Repeat exactly the lines from the first line of the records through the line containing "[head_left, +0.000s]", and nothing more.
*** Provided information Section Begins ***
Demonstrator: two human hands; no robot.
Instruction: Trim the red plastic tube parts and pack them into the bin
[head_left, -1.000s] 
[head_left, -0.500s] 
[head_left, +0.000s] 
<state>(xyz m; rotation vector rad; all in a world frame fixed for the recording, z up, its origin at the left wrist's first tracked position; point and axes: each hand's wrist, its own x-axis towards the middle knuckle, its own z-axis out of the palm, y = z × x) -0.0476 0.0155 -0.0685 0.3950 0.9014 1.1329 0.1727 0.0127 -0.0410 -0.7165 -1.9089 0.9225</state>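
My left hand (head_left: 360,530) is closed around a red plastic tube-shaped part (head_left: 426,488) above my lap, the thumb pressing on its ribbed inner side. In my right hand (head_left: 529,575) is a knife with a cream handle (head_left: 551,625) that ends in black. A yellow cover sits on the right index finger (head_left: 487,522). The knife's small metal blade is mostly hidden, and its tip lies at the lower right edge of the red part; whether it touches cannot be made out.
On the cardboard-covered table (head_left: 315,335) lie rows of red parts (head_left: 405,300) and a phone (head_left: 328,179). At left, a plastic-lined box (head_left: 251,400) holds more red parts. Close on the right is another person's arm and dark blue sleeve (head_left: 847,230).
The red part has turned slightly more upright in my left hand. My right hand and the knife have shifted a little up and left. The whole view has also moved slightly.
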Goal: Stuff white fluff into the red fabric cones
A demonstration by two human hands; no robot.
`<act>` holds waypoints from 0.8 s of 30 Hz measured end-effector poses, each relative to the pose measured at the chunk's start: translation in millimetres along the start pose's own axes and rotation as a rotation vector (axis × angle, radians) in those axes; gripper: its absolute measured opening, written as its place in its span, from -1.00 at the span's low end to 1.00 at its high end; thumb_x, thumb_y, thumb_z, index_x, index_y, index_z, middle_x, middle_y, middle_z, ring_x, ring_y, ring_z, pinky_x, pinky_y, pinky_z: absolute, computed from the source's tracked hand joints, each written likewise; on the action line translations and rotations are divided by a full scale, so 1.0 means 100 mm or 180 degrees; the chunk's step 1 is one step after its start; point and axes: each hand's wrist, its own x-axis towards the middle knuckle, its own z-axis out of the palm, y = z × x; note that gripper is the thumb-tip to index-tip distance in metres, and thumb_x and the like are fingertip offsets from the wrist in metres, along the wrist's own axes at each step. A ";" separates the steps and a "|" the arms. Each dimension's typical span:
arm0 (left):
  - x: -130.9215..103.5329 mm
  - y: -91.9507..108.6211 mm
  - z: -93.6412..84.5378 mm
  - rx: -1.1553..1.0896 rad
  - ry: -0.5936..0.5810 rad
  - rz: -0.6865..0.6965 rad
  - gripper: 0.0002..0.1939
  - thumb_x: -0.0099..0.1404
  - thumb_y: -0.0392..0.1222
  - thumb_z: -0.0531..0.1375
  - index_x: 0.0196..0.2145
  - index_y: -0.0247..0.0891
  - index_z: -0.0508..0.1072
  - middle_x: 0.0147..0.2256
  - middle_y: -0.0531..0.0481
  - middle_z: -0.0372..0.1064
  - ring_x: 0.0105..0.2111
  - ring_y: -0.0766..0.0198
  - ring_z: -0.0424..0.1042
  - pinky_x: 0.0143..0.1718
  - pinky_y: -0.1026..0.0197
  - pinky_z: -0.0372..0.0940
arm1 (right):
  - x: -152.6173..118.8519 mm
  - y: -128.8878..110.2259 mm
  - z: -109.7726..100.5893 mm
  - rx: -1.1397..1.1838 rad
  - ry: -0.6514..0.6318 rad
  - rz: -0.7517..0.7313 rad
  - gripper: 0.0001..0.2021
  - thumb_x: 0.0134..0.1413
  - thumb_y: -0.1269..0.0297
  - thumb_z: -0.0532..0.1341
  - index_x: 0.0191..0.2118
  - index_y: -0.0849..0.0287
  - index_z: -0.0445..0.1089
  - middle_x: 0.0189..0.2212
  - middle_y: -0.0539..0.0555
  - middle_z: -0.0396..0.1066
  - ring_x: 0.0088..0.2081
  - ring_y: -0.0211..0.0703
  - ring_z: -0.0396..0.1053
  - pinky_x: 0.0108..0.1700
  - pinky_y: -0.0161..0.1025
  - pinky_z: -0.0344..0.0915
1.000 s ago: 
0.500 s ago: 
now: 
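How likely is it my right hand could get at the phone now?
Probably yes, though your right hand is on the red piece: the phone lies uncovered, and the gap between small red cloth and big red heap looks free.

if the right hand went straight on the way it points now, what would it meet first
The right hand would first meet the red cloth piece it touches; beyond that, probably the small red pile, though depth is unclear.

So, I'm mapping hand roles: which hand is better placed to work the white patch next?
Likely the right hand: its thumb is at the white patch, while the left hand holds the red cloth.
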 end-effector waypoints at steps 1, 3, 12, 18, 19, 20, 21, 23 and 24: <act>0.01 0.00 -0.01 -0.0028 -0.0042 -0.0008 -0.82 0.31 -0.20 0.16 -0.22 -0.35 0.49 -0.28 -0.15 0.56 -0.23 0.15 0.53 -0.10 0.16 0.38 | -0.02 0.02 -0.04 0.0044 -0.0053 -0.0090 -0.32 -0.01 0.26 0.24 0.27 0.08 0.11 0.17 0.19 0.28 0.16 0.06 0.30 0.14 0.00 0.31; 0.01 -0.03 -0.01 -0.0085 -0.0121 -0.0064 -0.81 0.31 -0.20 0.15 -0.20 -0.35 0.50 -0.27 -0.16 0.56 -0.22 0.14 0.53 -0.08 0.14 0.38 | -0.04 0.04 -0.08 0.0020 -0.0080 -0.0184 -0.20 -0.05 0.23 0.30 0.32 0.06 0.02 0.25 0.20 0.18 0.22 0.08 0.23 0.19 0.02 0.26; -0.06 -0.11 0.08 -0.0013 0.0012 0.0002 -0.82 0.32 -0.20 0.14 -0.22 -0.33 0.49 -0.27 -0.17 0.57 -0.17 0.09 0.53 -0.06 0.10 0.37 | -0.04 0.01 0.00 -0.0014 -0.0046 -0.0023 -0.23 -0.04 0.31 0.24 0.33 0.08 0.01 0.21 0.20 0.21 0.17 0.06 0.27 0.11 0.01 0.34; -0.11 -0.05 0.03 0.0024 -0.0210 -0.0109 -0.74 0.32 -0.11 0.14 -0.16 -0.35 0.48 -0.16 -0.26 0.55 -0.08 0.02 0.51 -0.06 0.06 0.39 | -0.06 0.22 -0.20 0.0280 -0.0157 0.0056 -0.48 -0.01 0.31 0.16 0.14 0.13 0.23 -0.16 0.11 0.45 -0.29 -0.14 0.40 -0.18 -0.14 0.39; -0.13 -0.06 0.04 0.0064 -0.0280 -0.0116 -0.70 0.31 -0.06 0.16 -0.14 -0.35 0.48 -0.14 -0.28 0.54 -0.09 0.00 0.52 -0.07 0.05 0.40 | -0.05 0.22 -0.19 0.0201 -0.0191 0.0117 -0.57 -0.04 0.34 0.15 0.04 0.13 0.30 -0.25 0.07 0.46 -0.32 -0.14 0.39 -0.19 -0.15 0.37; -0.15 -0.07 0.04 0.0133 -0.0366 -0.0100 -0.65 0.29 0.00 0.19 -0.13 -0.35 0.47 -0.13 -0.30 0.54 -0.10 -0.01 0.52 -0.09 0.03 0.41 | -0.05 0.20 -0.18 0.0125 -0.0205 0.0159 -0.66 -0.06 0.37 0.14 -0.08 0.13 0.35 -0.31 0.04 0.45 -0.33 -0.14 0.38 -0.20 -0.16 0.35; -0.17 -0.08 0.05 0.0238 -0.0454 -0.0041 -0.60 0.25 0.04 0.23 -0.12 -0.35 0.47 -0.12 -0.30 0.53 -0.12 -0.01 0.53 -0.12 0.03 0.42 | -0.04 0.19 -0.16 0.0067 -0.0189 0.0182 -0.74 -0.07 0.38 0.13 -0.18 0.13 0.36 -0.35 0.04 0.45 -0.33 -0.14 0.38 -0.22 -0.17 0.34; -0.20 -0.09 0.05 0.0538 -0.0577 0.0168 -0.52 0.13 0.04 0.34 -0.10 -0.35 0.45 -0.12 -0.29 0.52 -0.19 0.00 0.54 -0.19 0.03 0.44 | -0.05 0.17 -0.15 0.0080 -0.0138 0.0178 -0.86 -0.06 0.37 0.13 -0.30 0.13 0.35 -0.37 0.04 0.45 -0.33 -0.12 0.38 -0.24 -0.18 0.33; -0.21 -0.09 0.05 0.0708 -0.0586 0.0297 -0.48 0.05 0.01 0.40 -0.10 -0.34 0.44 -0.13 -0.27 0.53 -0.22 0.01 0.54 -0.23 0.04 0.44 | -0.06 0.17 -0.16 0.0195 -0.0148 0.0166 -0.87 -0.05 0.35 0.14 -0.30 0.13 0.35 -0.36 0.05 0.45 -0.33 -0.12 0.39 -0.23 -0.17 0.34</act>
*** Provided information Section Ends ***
- Solution for this problem
Demonstrator: two human hands; no robot.
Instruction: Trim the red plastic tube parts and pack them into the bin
[head_left, -1.000s] 
[head_left, -0.500s] 
[head_left, +0.000s] 

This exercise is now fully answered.